Carnaval de Québec: des défilés pour qui?

Depuis les années 70, j’ai toujours vu les défilés le long du boulevard Saint-Cyrille, devenu en 1992 le boulevard René-Lévesque. On parlait alors du défilé de la Haute-Ville pour le distinguer d’un deuxième qui se tenait généralement une semaine plus tôt de Charlesbourg à Limoilou. Des milliers de personnes de tous âges participaient à ces activités et particulièrement les jeunes enfants qui découvraient ainsi la féérie du Carnaval.

De part et d’autre des rues où défilaient corps musicaux, chars allégoriques, personnages grotesques ou rieurs et amuseurs publics, un long cordon de citoyens et visiteurs dansaient, chantaient et s’amusaient le plus souvent en famille ou même entre voisins d’un jour ou de toujours. L’étendue même de ces défilés facilitait les réunions familiales ou amicales alors que les maisons se remplissaient pour mieux aller admirer Bonhomme et sa cour qui passaient à proximité.
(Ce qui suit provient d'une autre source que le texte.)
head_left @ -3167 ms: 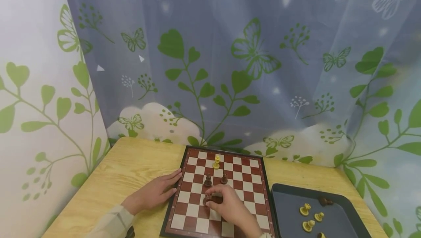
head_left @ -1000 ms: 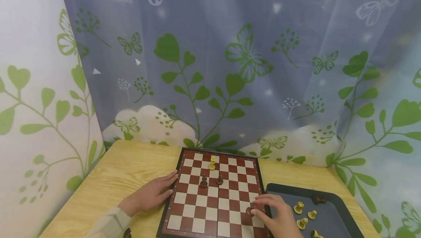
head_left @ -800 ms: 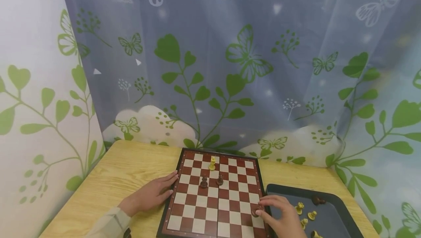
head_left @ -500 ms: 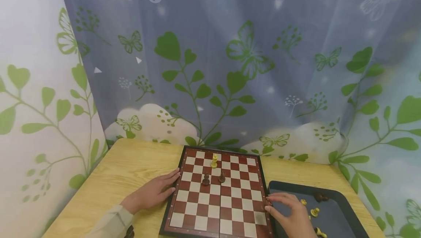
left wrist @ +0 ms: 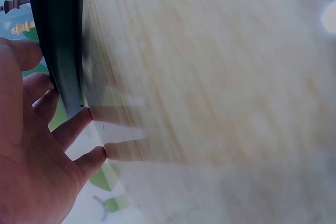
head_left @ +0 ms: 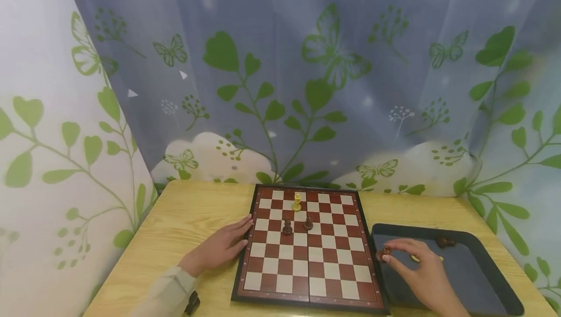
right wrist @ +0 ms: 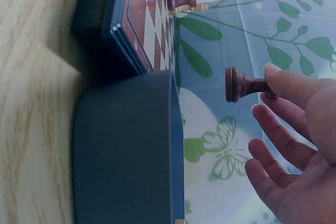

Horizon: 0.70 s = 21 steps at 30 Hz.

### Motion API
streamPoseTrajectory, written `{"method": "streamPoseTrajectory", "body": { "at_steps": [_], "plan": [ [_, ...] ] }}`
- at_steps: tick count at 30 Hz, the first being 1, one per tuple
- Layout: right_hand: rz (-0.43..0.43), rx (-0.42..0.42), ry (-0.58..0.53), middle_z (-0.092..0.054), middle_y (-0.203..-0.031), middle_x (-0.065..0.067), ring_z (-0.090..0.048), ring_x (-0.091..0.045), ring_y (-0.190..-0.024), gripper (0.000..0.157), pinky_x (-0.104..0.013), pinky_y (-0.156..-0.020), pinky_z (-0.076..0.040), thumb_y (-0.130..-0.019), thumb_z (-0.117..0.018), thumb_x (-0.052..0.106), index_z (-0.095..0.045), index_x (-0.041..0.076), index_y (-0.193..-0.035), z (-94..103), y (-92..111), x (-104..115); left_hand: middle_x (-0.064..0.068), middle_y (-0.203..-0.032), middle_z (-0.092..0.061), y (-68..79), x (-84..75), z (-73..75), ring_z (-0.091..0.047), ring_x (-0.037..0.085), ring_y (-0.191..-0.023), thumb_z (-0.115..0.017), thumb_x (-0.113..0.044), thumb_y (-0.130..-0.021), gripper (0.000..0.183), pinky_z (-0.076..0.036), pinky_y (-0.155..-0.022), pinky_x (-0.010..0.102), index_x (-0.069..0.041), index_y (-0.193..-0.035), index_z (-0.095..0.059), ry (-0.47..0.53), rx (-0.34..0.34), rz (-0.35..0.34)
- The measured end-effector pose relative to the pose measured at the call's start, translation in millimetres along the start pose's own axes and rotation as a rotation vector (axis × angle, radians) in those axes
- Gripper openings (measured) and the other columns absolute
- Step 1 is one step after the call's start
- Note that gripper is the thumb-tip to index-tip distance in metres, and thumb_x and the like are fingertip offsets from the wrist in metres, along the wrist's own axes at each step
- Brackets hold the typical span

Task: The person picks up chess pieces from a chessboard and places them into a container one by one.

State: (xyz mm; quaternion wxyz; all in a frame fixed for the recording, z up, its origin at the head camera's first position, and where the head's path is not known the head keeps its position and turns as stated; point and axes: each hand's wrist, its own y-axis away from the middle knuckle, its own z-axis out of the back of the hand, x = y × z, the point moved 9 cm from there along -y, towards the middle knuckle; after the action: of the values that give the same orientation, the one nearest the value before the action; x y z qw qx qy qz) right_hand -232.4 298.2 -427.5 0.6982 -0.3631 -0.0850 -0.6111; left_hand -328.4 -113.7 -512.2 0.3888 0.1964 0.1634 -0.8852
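In the head view, my right hand (head_left: 422, 270) pinches a dark brown chess piece (head_left: 382, 254) between thumb and forefinger, over the left edge of the dark tray (head_left: 482, 278). The right wrist view shows this chess piece (right wrist: 239, 85) held by its narrow top, its round base above the tray's rim. My left hand (head_left: 221, 246) touches the left edge of the chessboard (head_left: 324, 256) with extended fingers. On the board stand two dark brown chess pieces (head_left: 287, 227) and, farther back, a yellow chess piece (head_left: 296, 202).
A dark brown chess piece (head_left: 445, 242) lies on its side in the tray's back part; yellow pieces there are mostly hidden behind my right hand. Board and tray sit side by side on a wooden table (head_left: 197, 205). A patterned curtain (head_left: 271, 64) hangs behind.
My right hand has lifted a dark brown chess piece from the board's middle and carried it right to the tray. My left hand has stayed at the board's edge. The head view has shifted.
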Motion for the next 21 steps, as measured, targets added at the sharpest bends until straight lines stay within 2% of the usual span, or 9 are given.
{"method": "streamPoseTrajectory", "body": {
  "at_steps": [4, 12, 16, 21],
  "plan": [
    [0.032, -0.024, 0.014, -0.074, -0.109, 0.001, -0.042, 0.017, -0.104, 0.026, -0.034, -0.075, -0.057, -0.080, -0.087, 0.015, -0.079, 0.018, -0.105, 7.1, -1.2, -0.4, 0.015, -0.167, -0.025, 0.1, 3.2, -2.8, -0.034, 0.039, -0.148, -0.045, -0.029, -0.110, 0.057, -0.031, -0.120, 0.055, 0.002, -0.156, -0.033, -0.009, 0.003, 0.018],
    [0.061, -0.048, 0.002, -0.074, -0.108, -0.001, -0.042, 0.019, -0.101, 0.029, -0.011, -0.073, -0.046, -0.078, -0.088, 0.011, -0.079, 0.017, -0.105, 14.1, -6.2, -7.7, 0.016, -0.167, -0.024, -4.8, 1.4, -2.2, -0.033, 0.040, -0.149, -0.045, -0.027, -0.110, 0.057, -0.030, -0.121, 0.055, 0.003, -0.156, -0.032, -0.017, -0.003, 0.006],
    [0.073, -0.065, 0.000, -0.074, -0.107, 0.000, -0.040, 0.020, -0.102, 0.030, -0.007, -0.073, -0.040, -0.076, -0.088, 0.008, -0.079, 0.014, -0.105, 18.1, -5.6, -10.5, 0.016, -0.167, -0.025, -5.7, 0.7, -1.7, -0.033, 0.039, -0.149, -0.045, -0.027, -0.109, 0.057, -0.030, -0.121, 0.053, 0.002, -0.156, -0.033, -0.021, 0.001, 0.003],
    [0.038, -0.041, 0.013, -0.073, -0.108, -0.005, -0.038, 0.021, -0.103, 0.029, -0.009, -0.073, -0.041, -0.078, -0.087, 0.011, -0.079, 0.013, -0.106, 16.1, -0.6, -17.8, 0.018, -0.166, -0.026, 0.2, 1.4, -0.7, -0.034, 0.039, -0.149, -0.045, -0.025, -0.109, 0.056, -0.030, -0.121, 0.053, 0.005, -0.155, -0.033, -0.036, 0.015, -0.002]
  ]
}}
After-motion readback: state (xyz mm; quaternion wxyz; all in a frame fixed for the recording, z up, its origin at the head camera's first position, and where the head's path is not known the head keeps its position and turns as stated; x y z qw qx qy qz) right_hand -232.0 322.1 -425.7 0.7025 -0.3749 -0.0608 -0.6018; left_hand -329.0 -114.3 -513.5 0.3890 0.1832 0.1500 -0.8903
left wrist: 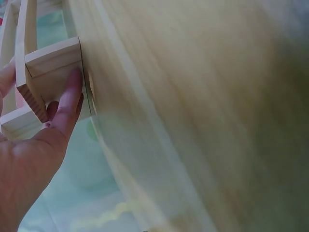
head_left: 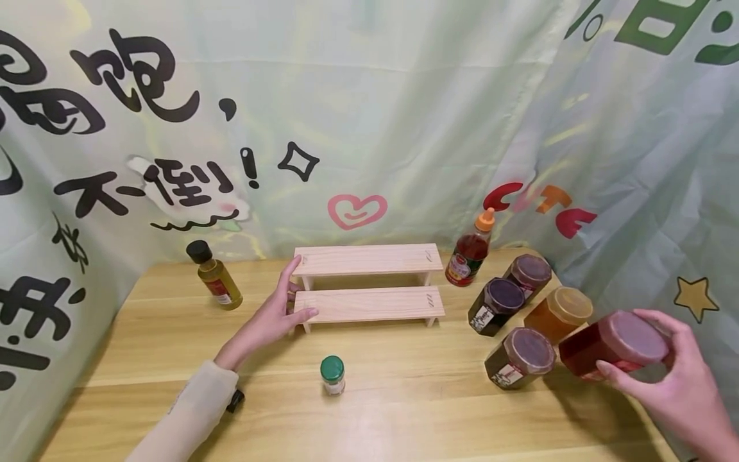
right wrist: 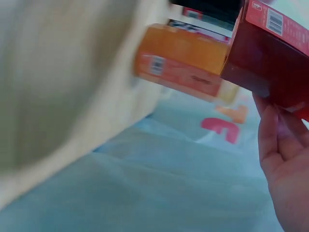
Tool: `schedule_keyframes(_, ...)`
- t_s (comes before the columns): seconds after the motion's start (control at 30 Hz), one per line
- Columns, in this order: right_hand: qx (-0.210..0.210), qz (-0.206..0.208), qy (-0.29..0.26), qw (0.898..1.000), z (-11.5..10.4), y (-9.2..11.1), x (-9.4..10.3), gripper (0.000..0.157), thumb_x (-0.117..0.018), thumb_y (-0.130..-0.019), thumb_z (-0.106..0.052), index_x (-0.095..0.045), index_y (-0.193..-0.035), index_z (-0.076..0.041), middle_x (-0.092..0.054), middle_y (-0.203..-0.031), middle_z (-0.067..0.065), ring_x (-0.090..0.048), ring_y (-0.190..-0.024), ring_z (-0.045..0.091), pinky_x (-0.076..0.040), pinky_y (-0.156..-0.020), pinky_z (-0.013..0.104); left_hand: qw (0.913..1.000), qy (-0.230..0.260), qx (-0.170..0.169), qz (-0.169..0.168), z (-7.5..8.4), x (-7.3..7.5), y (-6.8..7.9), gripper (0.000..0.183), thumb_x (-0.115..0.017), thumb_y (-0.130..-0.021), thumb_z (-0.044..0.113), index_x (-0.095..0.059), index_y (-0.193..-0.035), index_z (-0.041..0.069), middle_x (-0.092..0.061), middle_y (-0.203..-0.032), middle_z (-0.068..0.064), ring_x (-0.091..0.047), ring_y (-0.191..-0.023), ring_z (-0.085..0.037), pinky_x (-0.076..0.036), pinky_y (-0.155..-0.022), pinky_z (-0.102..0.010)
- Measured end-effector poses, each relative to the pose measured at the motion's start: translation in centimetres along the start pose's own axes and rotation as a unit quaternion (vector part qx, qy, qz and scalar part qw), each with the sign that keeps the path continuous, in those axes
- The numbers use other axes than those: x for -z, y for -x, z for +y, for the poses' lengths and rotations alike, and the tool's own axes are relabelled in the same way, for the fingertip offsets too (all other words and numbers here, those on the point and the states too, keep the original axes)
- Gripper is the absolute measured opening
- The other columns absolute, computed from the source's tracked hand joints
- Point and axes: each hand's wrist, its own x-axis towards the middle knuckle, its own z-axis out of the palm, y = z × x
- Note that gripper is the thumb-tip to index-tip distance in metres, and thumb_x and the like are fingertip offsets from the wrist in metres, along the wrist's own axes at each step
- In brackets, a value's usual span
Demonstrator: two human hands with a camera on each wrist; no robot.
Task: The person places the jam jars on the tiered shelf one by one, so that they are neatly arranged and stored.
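Observation:
A two-step wooden rack [head_left: 369,305] stands at the back middle of the table. My left hand [head_left: 283,308] holds its left end, the thumb over the lower board. In the left wrist view, fingers of the left hand [left wrist: 43,140] reach along the rack's end panel [left wrist: 58,63]. Off the table's right side, my right hand [head_left: 675,372] grips a jar of dark red contents [head_left: 594,346], tilted, with a pale lid. In the right wrist view the jar [right wrist: 270,58] shows a red label with a barcode; part of the hand is cut off.
Near the held jar stand an orange jar [head_left: 557,314] and dark jars [head_left: 519,359], [head_left: 496,307], [head_left: 526,277]. A red sauce bottle [head_left: 467,250] is right of the rack. An oil bottle [head_left: 216,279] stands left; a green-capped shaker [head_left: 333,375] stands in front. Printed cloth [head_left: 404,128] hangs behind.

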Motion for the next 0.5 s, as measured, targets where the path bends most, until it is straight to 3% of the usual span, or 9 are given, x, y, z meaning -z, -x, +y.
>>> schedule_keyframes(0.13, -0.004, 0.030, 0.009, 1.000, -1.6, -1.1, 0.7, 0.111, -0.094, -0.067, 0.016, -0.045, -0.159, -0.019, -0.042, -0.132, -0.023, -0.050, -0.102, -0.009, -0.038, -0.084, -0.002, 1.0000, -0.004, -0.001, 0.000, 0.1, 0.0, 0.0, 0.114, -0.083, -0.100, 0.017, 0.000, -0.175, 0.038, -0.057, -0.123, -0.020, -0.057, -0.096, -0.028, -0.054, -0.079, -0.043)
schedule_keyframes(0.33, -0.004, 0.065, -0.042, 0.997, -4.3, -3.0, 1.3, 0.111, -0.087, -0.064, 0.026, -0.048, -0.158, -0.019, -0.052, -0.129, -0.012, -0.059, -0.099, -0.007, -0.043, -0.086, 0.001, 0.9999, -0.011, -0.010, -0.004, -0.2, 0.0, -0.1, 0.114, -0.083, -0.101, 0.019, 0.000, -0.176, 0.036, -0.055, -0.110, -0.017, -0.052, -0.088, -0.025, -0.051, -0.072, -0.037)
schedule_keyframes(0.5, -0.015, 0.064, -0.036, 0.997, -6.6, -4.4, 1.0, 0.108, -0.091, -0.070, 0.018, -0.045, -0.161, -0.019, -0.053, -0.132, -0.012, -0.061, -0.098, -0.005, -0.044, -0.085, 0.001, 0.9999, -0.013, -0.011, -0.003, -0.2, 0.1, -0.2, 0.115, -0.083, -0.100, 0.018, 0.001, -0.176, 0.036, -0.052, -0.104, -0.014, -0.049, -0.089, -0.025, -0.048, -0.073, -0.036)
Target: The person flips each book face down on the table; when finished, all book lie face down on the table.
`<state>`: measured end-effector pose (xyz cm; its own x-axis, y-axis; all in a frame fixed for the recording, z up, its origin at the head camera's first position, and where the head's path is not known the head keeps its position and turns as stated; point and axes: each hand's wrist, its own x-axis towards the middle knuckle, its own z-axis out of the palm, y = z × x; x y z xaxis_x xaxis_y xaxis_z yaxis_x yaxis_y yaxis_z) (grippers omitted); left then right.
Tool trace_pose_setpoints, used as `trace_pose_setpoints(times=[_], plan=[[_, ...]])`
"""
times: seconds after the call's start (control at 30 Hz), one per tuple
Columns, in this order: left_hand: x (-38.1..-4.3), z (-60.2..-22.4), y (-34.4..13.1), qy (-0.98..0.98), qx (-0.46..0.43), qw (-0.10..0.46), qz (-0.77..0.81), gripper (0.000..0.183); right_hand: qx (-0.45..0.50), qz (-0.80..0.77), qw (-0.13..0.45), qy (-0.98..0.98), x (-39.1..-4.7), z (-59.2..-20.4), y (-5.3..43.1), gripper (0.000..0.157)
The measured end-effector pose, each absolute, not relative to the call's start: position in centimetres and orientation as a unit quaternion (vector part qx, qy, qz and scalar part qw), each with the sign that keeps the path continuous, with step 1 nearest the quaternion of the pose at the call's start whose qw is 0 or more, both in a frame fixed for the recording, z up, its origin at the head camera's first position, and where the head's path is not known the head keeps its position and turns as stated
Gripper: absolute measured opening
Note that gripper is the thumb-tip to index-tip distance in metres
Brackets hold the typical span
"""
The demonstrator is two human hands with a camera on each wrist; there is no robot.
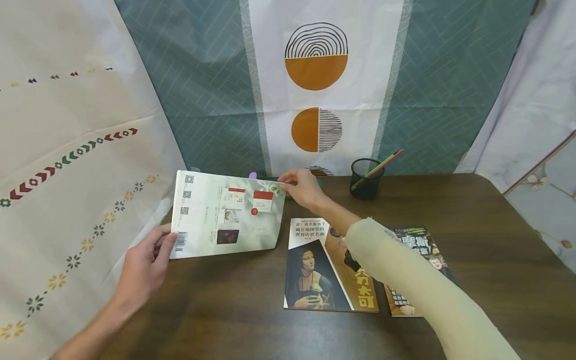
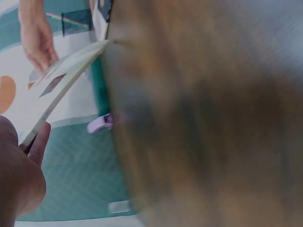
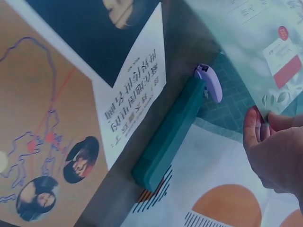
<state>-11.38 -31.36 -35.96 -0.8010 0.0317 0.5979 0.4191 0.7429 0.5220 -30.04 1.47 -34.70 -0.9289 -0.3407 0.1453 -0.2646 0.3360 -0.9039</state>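
Observation:
Held up above the table between both hands is a thin book, its pale green back cover with a barcode and small product pictures facing me. My left hand grips its lower left edge, thumb on the cover. At the upper right corner, my right hand pinches the book between thumb and fingers. The left wrist view shows the book nearly edge-on, with the left hand around its near edge. Below the right forearm lies a book with a painted portrait on its cover.
Another book lies to the right, partly covered by the right sleeve. A black mesh pen cup with coloured pencils stands at the table's back edge. Behind the held book are a long teal case and a small lilac object. Patterned cloths hang around the table.

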Motion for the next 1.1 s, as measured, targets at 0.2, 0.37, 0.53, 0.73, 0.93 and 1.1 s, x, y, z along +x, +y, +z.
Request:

Finies ces belles années où la famille et les amis constituaient la raison d’être de cette fête annuelle. Cette année, et ce, deux samedis consécutifs, en rétrécissant à l’excès le lieu de la fête, en le réduisant à la Grande Allée dans sa portion congrue qui va du Musée national des beaux-arts à la place George-V, comment pense-t-on y rassembler la foule habituelle des années passées formée essentiellement de citoyens payeurs de taxes et leurs invités? 

Comment imaginer surtout que l’on puisse y amener des enfants loin de leurs résidences familiales dans un endroit où le stationnement devient problématique? Comment leur faire sentir la féérie du Carnaval alors qu’ils seront obligatoirement massés dans une foule compacte de festivaliers adultes? Alors pour qui ces défilés nouvelle mouture? 

Certes, les restaurateurs et hôteliers de la Grande Allée et des rues avoisinantes de même que les touristes qui les fréquentent y trouveront avantage. Malheureusement, le sens de la fête créée et voulue par les citoyens de Québec s’en trouvera détourné et l’avenir du Carnaval, sûrement questionné.

Qui donc réagira et interpellera les autorités concernées?